Would you give the number of lines in the entries that contain the word "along"? Nothing else is needed.

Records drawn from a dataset

"""

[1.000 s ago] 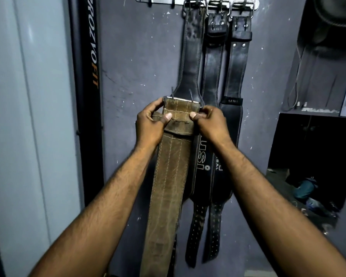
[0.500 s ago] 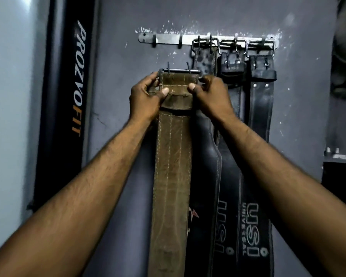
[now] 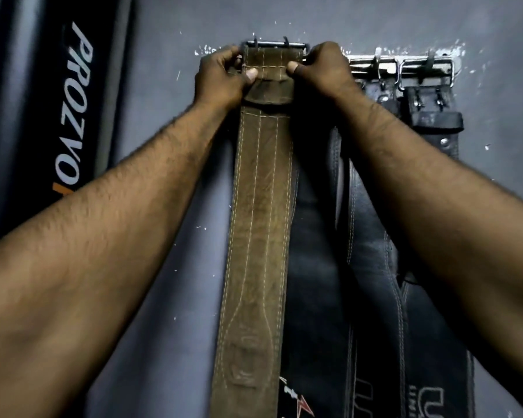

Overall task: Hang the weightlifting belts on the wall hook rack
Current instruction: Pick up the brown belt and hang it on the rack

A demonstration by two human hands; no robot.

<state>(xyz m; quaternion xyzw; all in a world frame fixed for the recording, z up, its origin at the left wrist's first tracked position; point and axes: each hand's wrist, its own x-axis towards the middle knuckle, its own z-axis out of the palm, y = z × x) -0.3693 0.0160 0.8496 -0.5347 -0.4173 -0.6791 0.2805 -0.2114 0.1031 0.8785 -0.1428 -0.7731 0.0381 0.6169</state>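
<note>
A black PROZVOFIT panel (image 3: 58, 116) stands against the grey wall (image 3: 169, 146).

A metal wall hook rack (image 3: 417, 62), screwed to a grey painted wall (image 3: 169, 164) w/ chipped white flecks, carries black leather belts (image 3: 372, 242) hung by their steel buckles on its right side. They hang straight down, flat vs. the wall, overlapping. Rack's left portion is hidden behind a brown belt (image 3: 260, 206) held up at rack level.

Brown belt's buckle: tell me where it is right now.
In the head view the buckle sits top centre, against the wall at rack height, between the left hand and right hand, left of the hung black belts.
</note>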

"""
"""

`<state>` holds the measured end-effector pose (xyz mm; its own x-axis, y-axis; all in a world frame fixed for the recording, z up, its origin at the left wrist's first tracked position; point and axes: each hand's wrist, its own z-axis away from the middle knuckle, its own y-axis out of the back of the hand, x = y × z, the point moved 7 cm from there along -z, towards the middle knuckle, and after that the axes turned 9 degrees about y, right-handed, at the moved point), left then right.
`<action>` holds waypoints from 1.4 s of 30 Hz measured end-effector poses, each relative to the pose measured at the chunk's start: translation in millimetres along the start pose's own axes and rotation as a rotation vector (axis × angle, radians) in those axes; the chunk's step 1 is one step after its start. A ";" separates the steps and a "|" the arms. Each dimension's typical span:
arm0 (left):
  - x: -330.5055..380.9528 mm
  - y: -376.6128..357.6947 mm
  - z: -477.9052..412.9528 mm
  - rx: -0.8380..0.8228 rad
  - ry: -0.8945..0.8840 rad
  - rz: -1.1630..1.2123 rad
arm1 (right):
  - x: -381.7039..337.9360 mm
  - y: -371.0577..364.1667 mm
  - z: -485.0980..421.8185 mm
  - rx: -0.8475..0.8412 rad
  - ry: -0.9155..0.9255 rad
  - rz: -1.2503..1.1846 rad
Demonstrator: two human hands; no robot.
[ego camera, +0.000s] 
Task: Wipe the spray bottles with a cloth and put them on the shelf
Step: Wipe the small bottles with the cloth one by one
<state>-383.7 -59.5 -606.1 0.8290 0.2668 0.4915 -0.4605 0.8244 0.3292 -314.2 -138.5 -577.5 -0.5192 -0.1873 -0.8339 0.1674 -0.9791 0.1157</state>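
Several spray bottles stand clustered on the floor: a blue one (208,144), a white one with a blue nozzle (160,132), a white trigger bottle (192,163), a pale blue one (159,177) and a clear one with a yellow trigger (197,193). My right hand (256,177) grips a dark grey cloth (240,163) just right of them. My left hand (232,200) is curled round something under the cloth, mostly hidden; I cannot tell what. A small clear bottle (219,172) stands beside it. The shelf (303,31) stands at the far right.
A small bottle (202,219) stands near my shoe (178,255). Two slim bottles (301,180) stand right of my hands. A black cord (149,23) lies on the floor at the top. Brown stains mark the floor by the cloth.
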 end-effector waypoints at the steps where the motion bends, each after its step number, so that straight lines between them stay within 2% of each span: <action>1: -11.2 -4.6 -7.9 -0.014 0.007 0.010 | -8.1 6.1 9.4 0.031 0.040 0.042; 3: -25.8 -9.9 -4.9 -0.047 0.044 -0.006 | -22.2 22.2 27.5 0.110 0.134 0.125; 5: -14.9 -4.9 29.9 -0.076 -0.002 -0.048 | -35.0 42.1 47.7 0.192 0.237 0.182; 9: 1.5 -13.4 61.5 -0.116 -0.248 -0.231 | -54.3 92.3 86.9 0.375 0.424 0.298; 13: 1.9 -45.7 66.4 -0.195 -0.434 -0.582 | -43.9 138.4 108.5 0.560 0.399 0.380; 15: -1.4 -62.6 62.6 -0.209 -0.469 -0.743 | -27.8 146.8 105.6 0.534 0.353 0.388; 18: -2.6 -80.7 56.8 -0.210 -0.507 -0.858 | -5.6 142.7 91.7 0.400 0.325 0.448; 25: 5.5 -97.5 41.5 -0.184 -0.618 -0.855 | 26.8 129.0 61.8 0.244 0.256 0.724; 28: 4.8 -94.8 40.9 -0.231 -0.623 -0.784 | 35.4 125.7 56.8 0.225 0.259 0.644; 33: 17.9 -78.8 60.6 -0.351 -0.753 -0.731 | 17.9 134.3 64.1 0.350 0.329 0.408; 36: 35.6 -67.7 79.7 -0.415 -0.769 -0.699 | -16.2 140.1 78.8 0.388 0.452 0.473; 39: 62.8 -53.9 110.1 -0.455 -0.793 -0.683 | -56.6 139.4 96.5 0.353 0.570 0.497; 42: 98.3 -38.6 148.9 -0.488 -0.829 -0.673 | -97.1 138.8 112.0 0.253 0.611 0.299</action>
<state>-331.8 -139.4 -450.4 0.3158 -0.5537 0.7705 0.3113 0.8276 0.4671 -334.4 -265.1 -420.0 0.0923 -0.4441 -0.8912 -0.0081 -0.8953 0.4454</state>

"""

Exercise answer
2